*ACTION ITEM*
Go through the records and filter out every line lacking the word "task"; copy the lines that remain.

*EXTRACTED MATERIAL*
************
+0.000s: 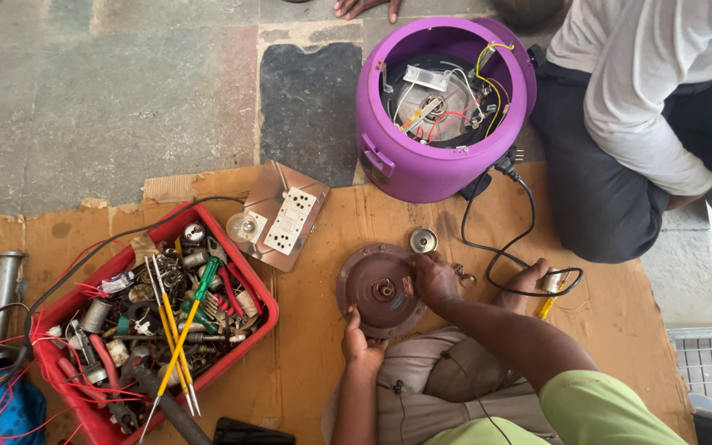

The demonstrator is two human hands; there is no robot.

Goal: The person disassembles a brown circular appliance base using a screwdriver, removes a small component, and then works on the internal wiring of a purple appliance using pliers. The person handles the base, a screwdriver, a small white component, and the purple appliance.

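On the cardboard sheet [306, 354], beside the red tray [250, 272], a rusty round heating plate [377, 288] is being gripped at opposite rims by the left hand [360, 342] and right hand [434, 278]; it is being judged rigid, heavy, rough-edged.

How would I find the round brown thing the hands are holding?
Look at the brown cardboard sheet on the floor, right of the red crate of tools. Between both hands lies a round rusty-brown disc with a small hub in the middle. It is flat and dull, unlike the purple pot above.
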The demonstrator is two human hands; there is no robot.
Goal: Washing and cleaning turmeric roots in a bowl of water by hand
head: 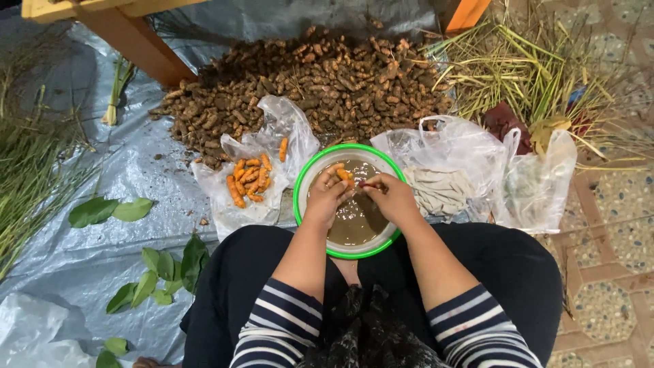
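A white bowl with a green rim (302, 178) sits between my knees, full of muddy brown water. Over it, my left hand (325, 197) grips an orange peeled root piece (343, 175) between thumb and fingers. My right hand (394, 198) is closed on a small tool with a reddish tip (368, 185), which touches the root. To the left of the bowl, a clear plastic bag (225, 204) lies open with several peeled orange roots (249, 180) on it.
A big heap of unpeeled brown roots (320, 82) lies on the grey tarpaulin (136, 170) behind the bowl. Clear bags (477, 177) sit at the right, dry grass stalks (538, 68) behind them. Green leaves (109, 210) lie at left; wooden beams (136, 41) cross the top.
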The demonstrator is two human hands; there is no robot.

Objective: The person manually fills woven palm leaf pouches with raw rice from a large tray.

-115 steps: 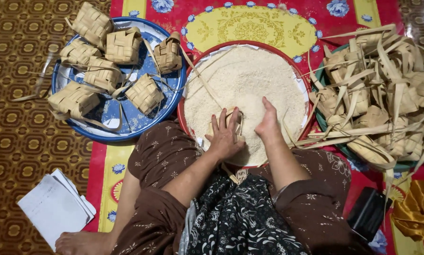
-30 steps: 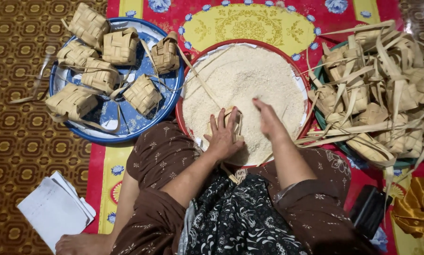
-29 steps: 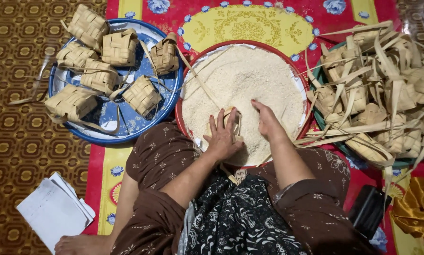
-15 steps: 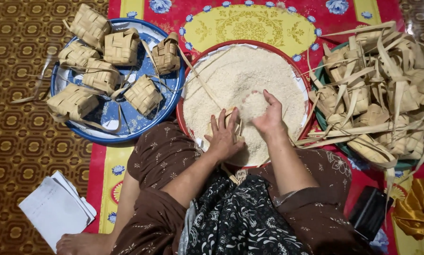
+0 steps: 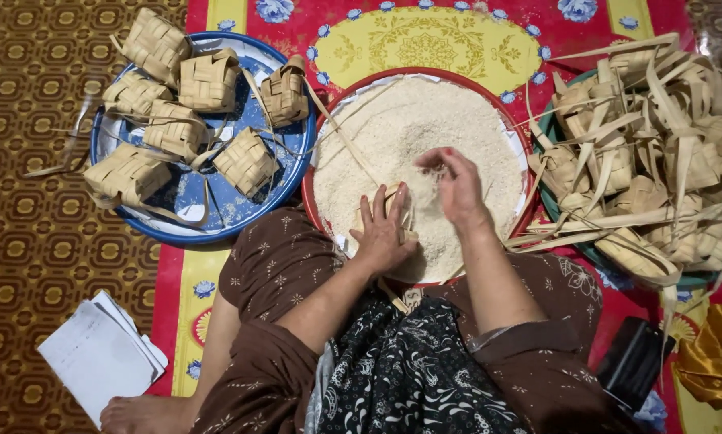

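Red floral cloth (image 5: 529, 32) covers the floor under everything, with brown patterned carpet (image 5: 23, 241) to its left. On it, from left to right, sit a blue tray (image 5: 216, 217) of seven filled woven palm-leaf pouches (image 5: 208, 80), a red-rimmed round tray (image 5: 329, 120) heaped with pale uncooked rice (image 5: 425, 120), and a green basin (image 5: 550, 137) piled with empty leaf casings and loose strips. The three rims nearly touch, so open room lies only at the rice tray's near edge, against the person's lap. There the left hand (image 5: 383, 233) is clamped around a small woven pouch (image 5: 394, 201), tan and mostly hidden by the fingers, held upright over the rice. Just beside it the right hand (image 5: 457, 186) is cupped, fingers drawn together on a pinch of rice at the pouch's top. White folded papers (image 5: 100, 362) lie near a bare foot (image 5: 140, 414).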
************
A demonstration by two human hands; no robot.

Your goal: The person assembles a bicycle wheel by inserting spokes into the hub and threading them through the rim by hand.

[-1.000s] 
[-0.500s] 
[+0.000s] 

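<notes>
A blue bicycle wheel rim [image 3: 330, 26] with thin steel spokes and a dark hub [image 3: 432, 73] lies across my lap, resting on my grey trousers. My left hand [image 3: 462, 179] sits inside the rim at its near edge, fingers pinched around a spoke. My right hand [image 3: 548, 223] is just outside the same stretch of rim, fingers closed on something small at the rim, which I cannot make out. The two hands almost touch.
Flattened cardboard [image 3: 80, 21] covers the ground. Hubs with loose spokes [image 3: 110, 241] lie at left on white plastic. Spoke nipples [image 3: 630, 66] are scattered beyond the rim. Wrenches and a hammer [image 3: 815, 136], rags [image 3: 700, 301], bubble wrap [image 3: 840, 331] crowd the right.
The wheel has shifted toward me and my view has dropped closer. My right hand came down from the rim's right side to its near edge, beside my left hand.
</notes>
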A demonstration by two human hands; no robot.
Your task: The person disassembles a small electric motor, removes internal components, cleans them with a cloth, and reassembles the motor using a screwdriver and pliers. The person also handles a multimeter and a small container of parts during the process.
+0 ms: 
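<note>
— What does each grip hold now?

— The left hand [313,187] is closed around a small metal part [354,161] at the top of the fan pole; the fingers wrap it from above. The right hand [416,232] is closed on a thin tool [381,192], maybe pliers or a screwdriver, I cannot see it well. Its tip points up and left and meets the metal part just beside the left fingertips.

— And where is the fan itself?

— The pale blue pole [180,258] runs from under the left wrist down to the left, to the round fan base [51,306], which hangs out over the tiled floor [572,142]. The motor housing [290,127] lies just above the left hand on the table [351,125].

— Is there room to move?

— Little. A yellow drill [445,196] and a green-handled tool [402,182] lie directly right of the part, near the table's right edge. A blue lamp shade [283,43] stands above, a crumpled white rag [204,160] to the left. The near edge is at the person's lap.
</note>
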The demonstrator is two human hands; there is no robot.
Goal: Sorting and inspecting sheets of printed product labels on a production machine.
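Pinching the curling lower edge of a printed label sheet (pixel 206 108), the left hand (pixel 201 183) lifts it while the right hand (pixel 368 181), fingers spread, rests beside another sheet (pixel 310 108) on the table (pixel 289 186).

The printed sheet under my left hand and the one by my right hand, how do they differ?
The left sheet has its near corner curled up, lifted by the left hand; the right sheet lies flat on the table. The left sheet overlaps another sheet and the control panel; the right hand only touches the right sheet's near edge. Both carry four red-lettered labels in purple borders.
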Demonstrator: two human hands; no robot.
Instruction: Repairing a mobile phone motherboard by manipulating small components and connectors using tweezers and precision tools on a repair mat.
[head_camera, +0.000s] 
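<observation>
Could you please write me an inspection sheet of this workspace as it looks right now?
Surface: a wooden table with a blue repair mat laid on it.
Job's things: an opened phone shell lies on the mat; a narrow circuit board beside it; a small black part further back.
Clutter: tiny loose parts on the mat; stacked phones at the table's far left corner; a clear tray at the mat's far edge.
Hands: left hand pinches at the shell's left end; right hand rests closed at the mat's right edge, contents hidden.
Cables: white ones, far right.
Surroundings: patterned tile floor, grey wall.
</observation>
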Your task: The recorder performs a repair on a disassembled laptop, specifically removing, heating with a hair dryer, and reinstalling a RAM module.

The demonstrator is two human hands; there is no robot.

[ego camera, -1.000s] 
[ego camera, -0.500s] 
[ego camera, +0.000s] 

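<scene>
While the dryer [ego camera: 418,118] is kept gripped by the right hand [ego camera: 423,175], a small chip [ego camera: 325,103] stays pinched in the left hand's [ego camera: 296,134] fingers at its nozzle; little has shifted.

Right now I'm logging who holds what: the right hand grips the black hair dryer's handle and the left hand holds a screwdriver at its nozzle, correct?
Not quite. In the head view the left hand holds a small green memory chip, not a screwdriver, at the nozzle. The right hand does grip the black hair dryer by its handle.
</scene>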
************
*SOLUTION*
Your task: The person disassembles a small electric motor, removes internal components, cleans them with a cloth, and reassembles the motor using a screwdriver and pliers. The person also handles a multimeter and a small container of parts during the process.
Your task: The recorder performs a repair on a disassembled laptop, specifically removing, heating with a hair dryer, and reinstalling a RAM module.

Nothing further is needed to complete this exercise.